Final Report Summary - LATTICE FLAVOUR QCD (Flavour physics from lattice QCD at the physical point)

The project "Lattice Flavour QCD" aimed at obtaining quantities relevant for the phenomenology of Quantum Chromodynamics (QCD) from simulating this theory on a lattice. QCD is the theory of the strong interactions between elementary particles and is, along with the electro-weak interactions, a component of the Standard Model of Particle Physics. Due to its nature, QCD interactions at low energies have to be studied non-perturbatively, which can be done by numerical simulations of QCD. From such simulations properties like masses, decay rates etc. of bound states of elementary particles, e.g. mesons or baryons, can be computed, which are directly accessible in experiments like the LHC at CERN. An important aspect of such lattice simulations of QCD is that the obtained results can provide valuable input for hadronic observables in phenomenological models like chiral effective models.

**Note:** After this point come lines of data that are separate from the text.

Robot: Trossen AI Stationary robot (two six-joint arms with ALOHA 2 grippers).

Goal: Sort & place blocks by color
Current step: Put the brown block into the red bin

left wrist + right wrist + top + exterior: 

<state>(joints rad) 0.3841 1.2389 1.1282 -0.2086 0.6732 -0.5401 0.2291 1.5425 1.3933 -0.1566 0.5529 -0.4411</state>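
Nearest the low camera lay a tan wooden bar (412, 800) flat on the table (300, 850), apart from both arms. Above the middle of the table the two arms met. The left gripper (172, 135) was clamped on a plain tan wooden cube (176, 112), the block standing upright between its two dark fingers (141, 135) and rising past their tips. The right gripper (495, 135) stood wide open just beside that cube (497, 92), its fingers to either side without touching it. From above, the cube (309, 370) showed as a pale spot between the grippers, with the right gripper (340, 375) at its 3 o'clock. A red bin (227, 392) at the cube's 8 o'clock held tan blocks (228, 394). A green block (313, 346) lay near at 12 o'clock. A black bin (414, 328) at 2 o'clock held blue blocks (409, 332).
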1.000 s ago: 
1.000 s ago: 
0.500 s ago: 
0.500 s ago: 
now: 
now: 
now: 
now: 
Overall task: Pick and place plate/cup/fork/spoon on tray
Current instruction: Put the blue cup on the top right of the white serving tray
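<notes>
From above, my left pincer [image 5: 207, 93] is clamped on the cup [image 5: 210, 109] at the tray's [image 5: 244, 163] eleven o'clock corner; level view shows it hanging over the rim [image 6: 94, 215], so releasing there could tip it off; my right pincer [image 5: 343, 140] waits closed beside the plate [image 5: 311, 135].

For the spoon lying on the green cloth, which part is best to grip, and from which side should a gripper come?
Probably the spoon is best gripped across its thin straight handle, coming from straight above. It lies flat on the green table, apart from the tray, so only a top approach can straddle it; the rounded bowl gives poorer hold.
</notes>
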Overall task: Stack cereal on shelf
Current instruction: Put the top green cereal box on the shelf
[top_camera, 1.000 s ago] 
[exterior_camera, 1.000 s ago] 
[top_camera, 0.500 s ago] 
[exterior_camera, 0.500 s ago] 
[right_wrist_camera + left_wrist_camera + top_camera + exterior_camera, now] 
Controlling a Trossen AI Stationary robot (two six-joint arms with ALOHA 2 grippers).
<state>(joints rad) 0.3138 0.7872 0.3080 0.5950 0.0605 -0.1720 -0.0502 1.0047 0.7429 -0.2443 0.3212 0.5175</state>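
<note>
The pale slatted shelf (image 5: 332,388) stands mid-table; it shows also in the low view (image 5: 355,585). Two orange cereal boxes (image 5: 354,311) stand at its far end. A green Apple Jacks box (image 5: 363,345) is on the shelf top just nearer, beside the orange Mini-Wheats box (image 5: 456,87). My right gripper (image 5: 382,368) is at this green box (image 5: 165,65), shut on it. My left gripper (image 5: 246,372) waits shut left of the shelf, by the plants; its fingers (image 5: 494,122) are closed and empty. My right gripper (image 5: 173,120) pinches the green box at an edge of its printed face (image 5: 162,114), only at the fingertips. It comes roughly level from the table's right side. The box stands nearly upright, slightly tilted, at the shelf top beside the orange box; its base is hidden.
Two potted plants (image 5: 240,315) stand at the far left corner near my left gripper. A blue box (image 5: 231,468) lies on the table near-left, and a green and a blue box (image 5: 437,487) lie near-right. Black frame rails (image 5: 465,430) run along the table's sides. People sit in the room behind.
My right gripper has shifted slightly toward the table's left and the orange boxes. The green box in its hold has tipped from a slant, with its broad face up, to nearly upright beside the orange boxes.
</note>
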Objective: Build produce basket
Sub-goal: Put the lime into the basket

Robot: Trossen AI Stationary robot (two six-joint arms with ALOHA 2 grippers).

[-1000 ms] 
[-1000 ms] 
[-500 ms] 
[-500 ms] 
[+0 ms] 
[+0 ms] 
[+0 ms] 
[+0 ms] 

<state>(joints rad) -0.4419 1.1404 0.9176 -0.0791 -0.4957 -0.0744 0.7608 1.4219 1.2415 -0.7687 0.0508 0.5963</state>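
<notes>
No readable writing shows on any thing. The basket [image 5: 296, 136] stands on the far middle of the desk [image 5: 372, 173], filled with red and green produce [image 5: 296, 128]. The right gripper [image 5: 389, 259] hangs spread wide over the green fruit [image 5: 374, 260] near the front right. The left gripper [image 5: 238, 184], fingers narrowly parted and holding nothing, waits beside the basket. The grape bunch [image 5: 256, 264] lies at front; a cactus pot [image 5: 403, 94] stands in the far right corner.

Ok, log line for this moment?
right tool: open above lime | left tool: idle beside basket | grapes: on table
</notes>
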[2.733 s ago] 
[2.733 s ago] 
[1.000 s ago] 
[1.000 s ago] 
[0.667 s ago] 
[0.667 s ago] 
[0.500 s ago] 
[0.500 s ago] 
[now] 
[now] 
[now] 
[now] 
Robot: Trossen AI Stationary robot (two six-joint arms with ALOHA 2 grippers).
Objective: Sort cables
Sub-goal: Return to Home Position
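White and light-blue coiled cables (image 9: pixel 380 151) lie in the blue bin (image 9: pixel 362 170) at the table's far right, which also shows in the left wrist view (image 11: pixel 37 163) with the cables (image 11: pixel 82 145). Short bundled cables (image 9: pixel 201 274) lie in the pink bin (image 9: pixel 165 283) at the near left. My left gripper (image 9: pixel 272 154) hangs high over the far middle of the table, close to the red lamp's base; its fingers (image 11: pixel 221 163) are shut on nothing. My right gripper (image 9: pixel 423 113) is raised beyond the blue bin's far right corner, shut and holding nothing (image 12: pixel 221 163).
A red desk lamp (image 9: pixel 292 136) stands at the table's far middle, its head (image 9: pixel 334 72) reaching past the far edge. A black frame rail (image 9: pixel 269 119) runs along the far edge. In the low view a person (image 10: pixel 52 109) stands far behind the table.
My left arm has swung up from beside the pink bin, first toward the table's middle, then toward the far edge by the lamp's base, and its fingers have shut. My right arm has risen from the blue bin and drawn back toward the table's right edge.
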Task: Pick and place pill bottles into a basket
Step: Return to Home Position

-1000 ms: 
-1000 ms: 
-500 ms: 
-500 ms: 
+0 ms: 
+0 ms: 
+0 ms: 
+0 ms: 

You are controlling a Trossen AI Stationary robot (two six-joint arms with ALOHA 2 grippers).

In this project we aimed at calculations for form factors and decay constants to extract certain elements of the Cabibbo-Kobayashi-Maskawa (CKM) matrix from experimental measurements. The CKM matrix elements are a further ingredient of the Standard Model, describing the mixing between the eigenstates of the electro-weak and strong theory. By testing for unitarity violations of the CKM-matrix, one might be able to identify possible extensions of the Standard Model or rule them out. One approach was to calculate the kaon semi-leptonic form factor from lattice QCD simulations. In another approach we examined the ratio of the kaon and pion decay constants, which allows to extract the ratio of CKM elements |V_us/V_ud| from the experimentally measured decay rates. A publication concerning results from the latter approach is under preparation. In a second part of this research project, we determined low-energy constants of Chiral Perturbation Theory (ChPT) from lattice simulations. ChPT is an effective field theory for low energies, resulting from an expansion in pion masses and momenta. Since in lattice simulations - in contrast to experiments - one can within a certain range freely vary the masses of the simulated quarks, an ideal testbed for the predictions of ChPT is provided by such simulations. Eventually, they allow to determine the parameters of ChPT, the low-energy constants, from a first-principle approach. Results have been published together with collaborators in S. Borsanyi et al., Phys. Rev. D88 (2013) 014513 and in several conference proceedings.